▶ [Your instructions]:
When a line below holds the string "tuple", show that line.

--- Dataset content Enclosed Below ---

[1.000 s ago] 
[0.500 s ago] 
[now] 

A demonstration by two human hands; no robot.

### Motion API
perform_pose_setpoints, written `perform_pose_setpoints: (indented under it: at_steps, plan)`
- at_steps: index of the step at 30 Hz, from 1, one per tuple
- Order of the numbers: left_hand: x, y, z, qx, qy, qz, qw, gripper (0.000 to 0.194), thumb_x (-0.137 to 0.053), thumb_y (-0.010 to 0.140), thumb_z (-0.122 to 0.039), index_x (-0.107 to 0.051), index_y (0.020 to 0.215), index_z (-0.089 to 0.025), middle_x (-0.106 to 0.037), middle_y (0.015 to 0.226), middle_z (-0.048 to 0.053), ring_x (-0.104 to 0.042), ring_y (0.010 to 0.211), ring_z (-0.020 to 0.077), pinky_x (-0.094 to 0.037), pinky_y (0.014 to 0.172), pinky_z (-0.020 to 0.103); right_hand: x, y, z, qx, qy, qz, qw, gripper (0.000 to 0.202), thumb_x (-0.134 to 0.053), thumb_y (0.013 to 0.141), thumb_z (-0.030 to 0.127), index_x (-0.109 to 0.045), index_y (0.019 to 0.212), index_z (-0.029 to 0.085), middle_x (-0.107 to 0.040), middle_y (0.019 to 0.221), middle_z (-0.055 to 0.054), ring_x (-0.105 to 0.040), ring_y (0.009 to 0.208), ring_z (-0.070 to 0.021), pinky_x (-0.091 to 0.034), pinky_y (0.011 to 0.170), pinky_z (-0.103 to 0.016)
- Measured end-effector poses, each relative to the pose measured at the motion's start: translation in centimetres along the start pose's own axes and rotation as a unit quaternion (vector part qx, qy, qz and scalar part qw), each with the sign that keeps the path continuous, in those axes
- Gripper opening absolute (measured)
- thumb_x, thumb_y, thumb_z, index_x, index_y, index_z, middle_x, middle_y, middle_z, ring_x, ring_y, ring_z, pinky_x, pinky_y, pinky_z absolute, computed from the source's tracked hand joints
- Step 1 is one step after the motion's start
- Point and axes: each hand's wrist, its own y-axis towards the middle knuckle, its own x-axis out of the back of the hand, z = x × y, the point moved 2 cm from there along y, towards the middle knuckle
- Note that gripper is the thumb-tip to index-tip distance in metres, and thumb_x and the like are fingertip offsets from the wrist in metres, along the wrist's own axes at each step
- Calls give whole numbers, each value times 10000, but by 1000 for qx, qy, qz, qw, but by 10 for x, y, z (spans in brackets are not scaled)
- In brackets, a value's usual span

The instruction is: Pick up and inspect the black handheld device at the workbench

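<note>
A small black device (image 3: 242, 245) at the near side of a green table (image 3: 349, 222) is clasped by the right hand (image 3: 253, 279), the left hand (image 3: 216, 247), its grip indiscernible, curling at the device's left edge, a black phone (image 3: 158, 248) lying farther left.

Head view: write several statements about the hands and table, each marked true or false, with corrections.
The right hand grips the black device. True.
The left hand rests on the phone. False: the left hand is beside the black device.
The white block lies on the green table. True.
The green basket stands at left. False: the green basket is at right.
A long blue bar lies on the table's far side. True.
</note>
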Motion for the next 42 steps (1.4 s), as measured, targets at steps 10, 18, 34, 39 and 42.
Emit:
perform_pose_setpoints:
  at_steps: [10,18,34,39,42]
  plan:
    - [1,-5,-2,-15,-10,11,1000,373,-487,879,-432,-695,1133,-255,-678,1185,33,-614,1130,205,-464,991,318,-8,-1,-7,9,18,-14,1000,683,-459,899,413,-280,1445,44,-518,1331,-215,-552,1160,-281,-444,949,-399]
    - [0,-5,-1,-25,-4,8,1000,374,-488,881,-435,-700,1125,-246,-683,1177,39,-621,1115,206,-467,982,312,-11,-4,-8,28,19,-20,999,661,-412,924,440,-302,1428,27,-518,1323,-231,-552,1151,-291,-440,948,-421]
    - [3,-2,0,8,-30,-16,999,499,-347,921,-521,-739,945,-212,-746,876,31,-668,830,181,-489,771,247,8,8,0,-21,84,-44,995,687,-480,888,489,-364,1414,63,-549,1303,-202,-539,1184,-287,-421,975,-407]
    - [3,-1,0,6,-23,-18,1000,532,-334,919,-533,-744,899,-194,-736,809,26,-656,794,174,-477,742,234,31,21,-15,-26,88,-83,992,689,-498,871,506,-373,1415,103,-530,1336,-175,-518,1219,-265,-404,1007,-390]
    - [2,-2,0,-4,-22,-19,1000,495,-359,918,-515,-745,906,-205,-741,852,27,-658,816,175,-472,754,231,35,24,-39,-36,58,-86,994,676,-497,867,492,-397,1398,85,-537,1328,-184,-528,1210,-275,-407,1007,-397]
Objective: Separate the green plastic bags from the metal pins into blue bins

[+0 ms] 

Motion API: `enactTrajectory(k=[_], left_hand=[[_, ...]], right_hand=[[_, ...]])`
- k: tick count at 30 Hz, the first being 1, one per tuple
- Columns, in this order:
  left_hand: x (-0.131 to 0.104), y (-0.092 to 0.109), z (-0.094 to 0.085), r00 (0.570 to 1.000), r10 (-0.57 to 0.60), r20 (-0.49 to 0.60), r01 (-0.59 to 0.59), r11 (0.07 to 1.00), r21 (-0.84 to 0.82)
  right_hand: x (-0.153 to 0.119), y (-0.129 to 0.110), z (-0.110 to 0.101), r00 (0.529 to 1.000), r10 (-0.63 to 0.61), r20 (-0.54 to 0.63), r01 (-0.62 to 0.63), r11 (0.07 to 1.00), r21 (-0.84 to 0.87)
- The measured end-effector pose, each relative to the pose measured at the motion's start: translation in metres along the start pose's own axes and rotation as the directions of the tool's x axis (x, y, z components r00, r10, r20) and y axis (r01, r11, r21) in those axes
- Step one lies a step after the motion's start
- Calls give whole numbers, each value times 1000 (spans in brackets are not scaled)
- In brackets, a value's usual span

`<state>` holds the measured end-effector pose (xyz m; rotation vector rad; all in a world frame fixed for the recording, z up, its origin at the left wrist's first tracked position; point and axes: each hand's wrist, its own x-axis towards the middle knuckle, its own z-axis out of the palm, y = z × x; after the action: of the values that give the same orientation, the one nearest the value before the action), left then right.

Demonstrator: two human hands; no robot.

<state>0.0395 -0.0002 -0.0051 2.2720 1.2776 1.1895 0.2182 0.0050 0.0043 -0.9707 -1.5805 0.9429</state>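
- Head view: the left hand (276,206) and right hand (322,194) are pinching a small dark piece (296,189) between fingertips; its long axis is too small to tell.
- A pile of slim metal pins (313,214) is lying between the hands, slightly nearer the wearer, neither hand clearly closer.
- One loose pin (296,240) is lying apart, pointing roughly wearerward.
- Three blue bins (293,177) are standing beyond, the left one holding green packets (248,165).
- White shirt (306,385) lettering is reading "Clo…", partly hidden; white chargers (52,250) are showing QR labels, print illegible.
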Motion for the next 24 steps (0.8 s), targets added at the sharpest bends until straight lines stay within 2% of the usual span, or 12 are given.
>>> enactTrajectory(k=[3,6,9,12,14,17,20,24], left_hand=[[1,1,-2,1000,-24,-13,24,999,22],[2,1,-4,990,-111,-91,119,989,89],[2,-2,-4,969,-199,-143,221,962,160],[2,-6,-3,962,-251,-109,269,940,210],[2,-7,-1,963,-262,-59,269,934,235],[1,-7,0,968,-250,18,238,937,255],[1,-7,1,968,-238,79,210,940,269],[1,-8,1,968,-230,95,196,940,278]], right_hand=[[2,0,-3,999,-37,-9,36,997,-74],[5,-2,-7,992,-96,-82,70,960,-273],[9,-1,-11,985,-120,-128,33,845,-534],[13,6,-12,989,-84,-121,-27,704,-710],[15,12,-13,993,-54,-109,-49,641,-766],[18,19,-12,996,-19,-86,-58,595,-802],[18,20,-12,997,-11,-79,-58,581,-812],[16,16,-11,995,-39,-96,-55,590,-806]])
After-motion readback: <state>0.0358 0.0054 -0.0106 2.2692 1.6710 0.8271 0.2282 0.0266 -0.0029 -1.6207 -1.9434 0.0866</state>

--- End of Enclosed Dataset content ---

▶ [Problem solution]:
- at_steps: index of the step at 30 Hz, from 1, one per tuple
- k: tick count at 30 Hz, the first being 1, one per tuple

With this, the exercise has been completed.